Data below below:
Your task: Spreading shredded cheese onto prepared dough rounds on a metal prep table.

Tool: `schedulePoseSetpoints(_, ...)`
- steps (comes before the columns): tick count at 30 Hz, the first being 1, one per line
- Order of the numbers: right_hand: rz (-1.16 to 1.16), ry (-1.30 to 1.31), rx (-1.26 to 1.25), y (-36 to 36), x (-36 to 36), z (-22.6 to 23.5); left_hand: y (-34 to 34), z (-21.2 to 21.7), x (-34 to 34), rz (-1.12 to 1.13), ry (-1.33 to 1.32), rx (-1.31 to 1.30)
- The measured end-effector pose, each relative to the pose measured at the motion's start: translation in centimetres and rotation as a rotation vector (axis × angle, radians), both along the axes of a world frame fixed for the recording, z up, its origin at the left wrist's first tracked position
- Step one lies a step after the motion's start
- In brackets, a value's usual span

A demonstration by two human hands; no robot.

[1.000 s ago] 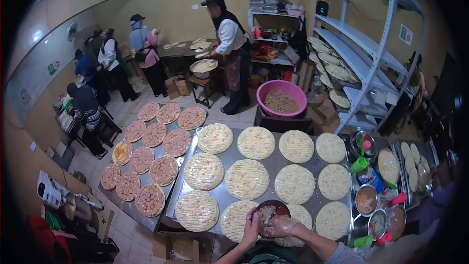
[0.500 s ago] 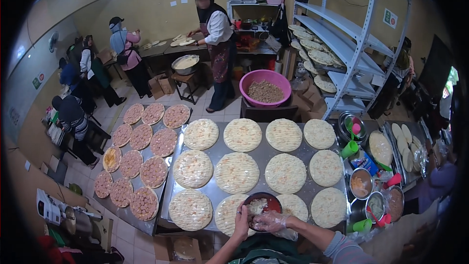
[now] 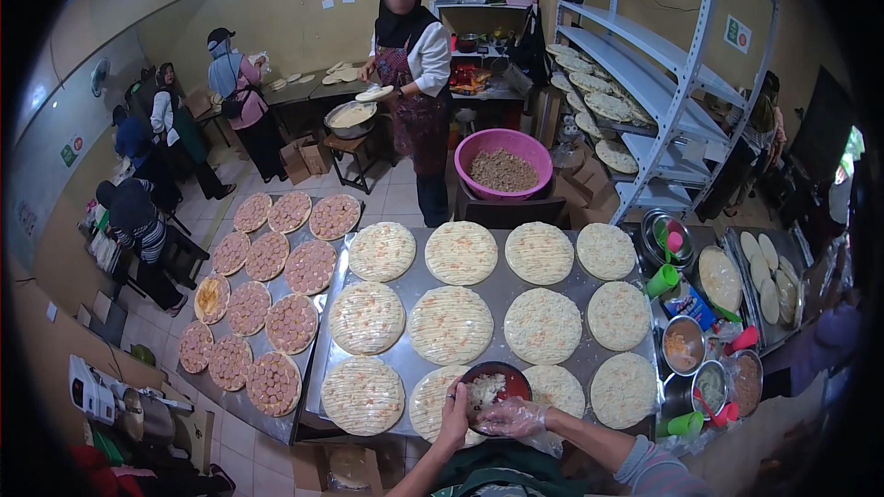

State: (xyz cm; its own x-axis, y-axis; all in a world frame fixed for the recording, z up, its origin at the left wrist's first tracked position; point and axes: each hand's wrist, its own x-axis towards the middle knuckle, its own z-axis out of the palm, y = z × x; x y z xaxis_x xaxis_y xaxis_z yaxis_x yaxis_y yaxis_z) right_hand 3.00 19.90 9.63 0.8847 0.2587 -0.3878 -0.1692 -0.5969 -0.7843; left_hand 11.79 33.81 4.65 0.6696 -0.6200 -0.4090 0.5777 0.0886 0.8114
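Note:
My left hand (image 3: 453, 418) is wrapped round the left side of a dark bowl (image 3: 474, 374) with a red inside, held above the near edge of the tray. White shredded topping (image 3: 486, 390) lies in it. Reaching over its lower right side is my right hand (image 3: 516, 417), in a clear plastic glove, with the fingers bunched inside the bowl. Whatever they pinch is too small to make out. Behind the bowl, round topped pizza bases (image 3: 448, 325) stand in rows; one base (image 3: 555, 390) sits partly under my right wrist.
Left is a tray of sausage-topped bases (image 3: 267, 260). Metal bowls (image 3: 681, 345) and green cups (image 3: 661, 281) crowd the right side. Beyond stand a pink tub (image 3: 503, 143) of brown crumbly filling and a metal shelf rack (image 3: 645, 83). A co-worker (image 3: 412, 83) faces the table; others work behind.
The co-worker at the back has turned from the side table toward me, holding flat round bases over the basin. My hands stay at the bowl, with only slight finger movement. The view has shifted slightly.

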Motion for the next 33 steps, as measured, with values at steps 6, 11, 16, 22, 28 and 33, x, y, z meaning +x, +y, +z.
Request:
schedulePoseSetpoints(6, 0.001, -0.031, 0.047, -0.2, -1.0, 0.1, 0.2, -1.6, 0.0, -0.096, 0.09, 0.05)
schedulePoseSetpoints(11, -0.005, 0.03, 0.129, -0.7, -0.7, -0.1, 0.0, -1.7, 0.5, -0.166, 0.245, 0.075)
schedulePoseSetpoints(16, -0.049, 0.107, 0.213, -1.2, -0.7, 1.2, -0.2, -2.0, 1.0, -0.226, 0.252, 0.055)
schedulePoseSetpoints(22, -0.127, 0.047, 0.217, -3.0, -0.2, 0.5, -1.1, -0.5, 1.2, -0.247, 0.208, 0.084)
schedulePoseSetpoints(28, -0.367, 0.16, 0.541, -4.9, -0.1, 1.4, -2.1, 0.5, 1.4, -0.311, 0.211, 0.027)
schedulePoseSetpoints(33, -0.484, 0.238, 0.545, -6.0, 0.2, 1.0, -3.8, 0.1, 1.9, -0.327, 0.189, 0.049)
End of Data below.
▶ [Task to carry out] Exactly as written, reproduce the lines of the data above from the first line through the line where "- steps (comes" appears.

▶ [The answer]
Your task: Spreading shredded cheese onto prepared dough rounds on a metal prep table.

Tool: `schedulePoseSetpoints(_, ...)`
- steps (comes before the columns): tick count at 30 Hz, the first being 1, one per line

This exercise has no more to it.